Last Sunday, the French held the first round of their presidential election. Emmanuel Macron won just over 24 percent of the vote, and 21.3 percent of voters cast their ballots for Marine Le Pen. There will be a runoff on May 7 — as in every previous French presidential election under their current system, neither candidate won the absolute majority necessary for an outright victory — in which Macron is the heavy favorite.

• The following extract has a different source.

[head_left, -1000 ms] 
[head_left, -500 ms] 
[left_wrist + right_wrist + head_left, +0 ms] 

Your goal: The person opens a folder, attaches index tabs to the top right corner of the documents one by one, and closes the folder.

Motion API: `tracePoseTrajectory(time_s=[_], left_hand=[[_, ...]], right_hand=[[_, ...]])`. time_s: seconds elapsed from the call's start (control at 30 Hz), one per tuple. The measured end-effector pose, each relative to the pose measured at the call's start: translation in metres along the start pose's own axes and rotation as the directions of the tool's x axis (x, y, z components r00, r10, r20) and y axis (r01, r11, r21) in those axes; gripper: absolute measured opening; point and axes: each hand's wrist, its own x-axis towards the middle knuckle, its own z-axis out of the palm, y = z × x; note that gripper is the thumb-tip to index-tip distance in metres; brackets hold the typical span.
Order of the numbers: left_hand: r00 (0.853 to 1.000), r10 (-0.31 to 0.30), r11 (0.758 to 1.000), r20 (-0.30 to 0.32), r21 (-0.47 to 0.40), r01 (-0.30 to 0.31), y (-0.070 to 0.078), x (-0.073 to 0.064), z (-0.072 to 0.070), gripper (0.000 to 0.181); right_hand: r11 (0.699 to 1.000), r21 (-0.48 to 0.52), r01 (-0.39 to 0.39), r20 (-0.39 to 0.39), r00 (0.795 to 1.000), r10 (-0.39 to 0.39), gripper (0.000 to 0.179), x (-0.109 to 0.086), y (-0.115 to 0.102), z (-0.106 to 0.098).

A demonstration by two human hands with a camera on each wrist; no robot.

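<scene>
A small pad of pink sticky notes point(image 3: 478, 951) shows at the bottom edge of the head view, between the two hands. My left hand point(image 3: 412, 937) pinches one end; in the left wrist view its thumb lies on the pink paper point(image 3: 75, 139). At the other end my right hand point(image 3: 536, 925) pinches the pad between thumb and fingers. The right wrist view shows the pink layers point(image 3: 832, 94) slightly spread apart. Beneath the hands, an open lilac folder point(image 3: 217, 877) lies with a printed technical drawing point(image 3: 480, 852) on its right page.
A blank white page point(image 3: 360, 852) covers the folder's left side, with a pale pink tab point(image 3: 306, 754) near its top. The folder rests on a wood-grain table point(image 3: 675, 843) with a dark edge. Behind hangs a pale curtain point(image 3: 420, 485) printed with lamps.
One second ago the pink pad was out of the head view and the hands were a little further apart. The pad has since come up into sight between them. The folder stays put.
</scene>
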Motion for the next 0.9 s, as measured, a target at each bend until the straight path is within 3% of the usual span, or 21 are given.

That is good news for the French and for Americans. Macron is a liberal centrist who is committed to the European Union. If he wins, Macron will reinforce others like Germany’s Angela Merkel as bulwarks against the undemocratic, nationalist far right that has made gains across Europe. The very fact that a neofascist like Le Pen attracted so many voters in France’s elections is disconcerting but not terribly shocking. After all, when France fell to Nazi Germany in June 1940, there were plenty of French men and women who supported the Vichy government of Marshal Philippe Pétain, who was a puppet of Berlin. Vichy and the Third Reich fell, ushering in the liberal order that has shaped international relations in the post–World War II era -- but fascism was never fully extinguished in France.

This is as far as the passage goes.